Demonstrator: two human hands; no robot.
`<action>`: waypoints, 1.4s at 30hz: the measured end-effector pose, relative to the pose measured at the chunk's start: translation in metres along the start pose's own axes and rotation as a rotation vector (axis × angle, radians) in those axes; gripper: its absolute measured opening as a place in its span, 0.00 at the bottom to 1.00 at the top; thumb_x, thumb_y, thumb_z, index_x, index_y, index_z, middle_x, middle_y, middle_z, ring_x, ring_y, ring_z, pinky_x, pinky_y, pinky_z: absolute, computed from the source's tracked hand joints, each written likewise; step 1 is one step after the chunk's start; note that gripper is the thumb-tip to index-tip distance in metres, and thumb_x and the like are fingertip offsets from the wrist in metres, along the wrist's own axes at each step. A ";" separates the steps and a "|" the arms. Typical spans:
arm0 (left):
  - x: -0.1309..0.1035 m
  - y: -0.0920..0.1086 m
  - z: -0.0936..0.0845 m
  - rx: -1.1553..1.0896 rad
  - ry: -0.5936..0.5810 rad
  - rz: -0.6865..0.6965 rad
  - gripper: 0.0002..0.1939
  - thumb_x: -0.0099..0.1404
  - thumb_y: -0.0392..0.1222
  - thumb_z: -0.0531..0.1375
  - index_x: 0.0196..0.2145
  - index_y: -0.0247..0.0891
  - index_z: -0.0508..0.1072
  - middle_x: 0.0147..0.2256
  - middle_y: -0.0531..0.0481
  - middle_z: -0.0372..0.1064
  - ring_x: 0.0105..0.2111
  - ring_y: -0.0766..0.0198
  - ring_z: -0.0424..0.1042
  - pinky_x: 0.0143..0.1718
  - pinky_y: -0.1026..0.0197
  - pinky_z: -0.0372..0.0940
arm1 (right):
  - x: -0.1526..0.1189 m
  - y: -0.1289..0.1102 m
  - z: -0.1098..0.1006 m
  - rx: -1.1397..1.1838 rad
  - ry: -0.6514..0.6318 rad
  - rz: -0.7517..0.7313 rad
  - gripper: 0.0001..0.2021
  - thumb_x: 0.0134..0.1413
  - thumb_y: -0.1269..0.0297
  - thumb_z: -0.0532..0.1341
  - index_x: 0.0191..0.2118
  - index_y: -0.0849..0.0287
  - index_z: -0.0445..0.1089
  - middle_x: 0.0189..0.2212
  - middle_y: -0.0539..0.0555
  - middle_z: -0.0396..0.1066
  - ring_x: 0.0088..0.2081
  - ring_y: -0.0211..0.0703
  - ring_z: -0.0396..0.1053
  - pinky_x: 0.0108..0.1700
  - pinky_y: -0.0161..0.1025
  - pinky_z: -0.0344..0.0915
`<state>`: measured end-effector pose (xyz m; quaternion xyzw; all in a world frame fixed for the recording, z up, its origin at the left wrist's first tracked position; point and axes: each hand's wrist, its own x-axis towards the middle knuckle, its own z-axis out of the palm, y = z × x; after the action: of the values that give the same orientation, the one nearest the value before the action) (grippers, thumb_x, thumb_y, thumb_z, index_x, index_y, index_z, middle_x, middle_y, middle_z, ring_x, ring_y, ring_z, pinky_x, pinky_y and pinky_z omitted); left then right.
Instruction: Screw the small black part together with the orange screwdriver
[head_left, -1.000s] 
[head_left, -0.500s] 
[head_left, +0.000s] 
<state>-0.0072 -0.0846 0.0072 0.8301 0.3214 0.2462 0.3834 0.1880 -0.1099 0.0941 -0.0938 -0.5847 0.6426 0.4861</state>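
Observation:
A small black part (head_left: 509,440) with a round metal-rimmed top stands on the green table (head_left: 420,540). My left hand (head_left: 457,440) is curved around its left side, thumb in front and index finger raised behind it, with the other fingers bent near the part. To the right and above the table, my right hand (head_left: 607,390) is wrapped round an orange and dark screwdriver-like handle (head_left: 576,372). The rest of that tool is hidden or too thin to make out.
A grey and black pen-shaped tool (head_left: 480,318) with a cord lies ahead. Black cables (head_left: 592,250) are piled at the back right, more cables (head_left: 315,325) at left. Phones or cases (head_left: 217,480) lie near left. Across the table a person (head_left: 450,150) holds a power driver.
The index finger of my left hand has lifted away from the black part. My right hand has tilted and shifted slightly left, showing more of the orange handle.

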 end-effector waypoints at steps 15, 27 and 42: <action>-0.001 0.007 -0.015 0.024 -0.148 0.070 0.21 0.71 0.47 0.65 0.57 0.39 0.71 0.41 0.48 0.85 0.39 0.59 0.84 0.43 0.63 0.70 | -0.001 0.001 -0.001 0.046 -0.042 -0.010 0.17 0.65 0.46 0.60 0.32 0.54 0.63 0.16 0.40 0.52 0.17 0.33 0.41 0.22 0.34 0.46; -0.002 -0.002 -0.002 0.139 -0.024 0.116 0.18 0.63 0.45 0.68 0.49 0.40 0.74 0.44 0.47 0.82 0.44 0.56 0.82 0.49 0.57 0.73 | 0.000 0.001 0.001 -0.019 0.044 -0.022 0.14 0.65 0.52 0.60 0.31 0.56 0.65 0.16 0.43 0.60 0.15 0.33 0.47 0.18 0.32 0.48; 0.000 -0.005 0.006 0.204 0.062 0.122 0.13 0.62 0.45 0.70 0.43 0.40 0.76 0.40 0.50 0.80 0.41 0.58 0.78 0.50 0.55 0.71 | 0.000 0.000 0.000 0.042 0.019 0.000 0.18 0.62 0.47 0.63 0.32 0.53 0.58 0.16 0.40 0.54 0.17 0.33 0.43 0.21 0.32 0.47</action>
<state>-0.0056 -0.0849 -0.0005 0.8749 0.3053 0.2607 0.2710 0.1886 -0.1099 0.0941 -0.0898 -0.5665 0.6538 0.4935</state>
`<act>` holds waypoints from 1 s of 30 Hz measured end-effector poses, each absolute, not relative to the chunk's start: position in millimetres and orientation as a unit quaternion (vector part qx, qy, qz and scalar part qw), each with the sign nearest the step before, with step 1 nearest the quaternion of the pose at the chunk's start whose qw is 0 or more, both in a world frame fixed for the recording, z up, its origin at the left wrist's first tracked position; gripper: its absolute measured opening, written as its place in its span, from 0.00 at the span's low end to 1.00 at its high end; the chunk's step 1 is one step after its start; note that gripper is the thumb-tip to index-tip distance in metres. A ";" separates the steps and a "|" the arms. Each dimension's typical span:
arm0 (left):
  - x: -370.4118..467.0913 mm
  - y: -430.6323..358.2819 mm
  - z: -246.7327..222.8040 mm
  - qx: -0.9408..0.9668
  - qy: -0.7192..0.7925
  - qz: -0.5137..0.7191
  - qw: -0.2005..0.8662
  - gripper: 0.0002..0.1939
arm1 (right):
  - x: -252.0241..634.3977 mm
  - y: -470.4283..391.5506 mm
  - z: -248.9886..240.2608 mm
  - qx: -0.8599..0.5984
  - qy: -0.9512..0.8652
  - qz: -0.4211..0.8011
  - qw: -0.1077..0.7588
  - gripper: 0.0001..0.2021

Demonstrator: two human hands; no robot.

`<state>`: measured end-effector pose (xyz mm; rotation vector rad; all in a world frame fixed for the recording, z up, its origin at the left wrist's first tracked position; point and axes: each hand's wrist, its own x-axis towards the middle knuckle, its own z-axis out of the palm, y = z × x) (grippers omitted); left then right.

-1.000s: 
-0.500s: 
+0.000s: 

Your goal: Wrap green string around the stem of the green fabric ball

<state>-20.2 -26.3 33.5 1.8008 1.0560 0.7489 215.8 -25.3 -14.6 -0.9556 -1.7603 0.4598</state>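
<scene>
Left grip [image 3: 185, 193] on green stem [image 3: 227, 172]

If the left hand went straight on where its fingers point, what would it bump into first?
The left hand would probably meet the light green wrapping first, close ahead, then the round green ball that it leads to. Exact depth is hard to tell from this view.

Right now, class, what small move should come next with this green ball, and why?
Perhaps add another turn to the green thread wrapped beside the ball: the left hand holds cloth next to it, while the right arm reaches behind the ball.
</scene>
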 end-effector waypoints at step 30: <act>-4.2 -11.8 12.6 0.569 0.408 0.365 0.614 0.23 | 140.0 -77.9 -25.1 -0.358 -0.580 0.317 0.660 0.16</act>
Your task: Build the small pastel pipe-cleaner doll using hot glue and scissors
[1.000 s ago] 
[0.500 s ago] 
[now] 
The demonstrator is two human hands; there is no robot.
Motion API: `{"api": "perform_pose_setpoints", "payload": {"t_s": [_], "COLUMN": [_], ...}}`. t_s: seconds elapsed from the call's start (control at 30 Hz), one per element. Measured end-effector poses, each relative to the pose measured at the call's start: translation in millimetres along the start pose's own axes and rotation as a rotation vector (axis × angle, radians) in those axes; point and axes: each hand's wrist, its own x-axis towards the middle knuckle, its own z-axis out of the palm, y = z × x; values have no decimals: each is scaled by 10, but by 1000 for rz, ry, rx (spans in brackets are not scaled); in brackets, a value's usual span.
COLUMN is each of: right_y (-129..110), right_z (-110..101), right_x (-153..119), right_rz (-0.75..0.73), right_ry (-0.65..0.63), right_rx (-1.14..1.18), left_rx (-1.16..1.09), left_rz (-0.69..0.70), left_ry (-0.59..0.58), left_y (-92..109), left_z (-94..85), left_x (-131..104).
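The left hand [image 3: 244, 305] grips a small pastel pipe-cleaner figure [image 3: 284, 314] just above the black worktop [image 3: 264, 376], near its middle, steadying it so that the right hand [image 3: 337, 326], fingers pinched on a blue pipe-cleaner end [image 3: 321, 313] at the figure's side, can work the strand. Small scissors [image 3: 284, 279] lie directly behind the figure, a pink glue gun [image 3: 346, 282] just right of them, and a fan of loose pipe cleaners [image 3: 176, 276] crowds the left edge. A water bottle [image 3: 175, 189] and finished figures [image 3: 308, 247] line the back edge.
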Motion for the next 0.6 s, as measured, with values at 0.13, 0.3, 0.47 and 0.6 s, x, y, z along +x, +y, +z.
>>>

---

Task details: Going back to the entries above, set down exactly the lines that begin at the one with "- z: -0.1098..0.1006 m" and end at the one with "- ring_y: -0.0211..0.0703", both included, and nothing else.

Exercise response:
  - z: -0.1098..0.1006 m
  - rx: -1.1397..1.1838 rad
  - ry: -0.6514..0.6318 rad
  - rz: -0.7517..0.7313 rad
  - gripper: 0.0001..0.2021
  - thumb_x: 0.0134..0.1413
  - thumb_y: -0.1269..0.0297
  - thumb_z: -0.0532..0.1341
  - index_x: 0.0191..0.2118
  - index_y: -0.0849..0.0287
  - index_z: -0.0445..0.1089
  - middle_x: 0.0189..0.2212
  - middle_y: -0.0539..0.0555
  - middle_z: -0.0396..0.1066
  - ring_x: 0.0088..0.2081
  - ring_y: -0.0211..0.0703

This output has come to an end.